Scrolling through adoption sites at her computer one spring night in 2006, Dawn DeLorenzo came upon a photo of baby No. 879: an orphan in Kazakhstan named Alexander. The 33-year-old special-ed teacher from New Jersey couldn’t get his picture out of her mind: “We felt drawn to Alexander immediately,” she recalls. “He had the biggest, most beautiful, bright brown eyes that sparkled.” Dawn lost no time in e-mailing the adoption agency to find out more about this adorable 7-month-old baby.
She and her husband Joe were giddy when the director of the adoption agency e-mailed back the next day stating they could have Alexander in their arms within a few short months, even though the couple’s adoption home study wasn’t even completed. All the director needed, he said, was an overnighted check for $8,850, and he could “hold” Alexander and begin the adoption process.
Warning bells should have gone off. But they didn’t. “I was clueless,” Dawn concedes. “We had just started to look into adoption after a year of infertility treatments. We knew lots of families who’d adopted, and I had never heard of an adoption scam.”

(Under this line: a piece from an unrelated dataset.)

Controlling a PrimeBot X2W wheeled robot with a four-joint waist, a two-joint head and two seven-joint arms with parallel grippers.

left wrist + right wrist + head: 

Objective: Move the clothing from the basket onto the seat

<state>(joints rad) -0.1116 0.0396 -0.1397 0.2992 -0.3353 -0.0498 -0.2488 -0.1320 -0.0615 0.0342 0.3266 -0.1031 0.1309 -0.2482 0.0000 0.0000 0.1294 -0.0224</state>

The DeLorenzos sent the money, but instead of bringing them closer to the child they desperately wanted, they were beginning a heartbreaking journey of fraud and deception.
The Size of the Problem
The good news is this: Adoption experts believe that only a small percentage of the estimated 135,000 adoptions that take place each year in the United States are fraudulent. “Adoption scams are the exception,” says Adam Pertman, author of Adoption Nation: How the Adoption Revolution Is Transforming America (Basic Books, 2000) and executive director of the Evan B. Donaldson Adoption Institute in New York City. But, he adds, “bad things can happen.” A recent study by the institute concluded that the high cost associated with infant adoptions—typically $20,000 to $35,000—combined with the deep yearning of couples who want to be parents, poor regulation of the adoption industry, and the rise of the Web have created something of a perfect storm for this kind of scam. Since it opened in May 2000, the FBI’s Internet Crime Complaint Center has logged over 600 complaints of adoption fraud.
The single best way to keep from falling for a fraudulent adoption is to recognize the warning signs, experts say. Here are three of the most common scams, along with the red flags for each and good advice on how to keep your wallet—and your heart—safe.
Scam #1: “Trust me, I’ll get you that baby.”
Probably the most common adoption scam is the one where you run into an agency or an adoption facilitator who isn’t what they say they are. It could be that the “agency” is nothing more than a website with pictures of children on it. Or maybe the facilitator doesn’t really know the rules and political dynamics in a foreign country and is winging it—at your expense. (Since facilitators aren’t regulated or licensed, they’re likelier to be riskier than an agency.) This type of scam can be especially hard to suss out, since sometimes even a licensed agency gets overwhelmed, leading staff to skirt the law and take unethical shortcuts in the U.S. or abroad.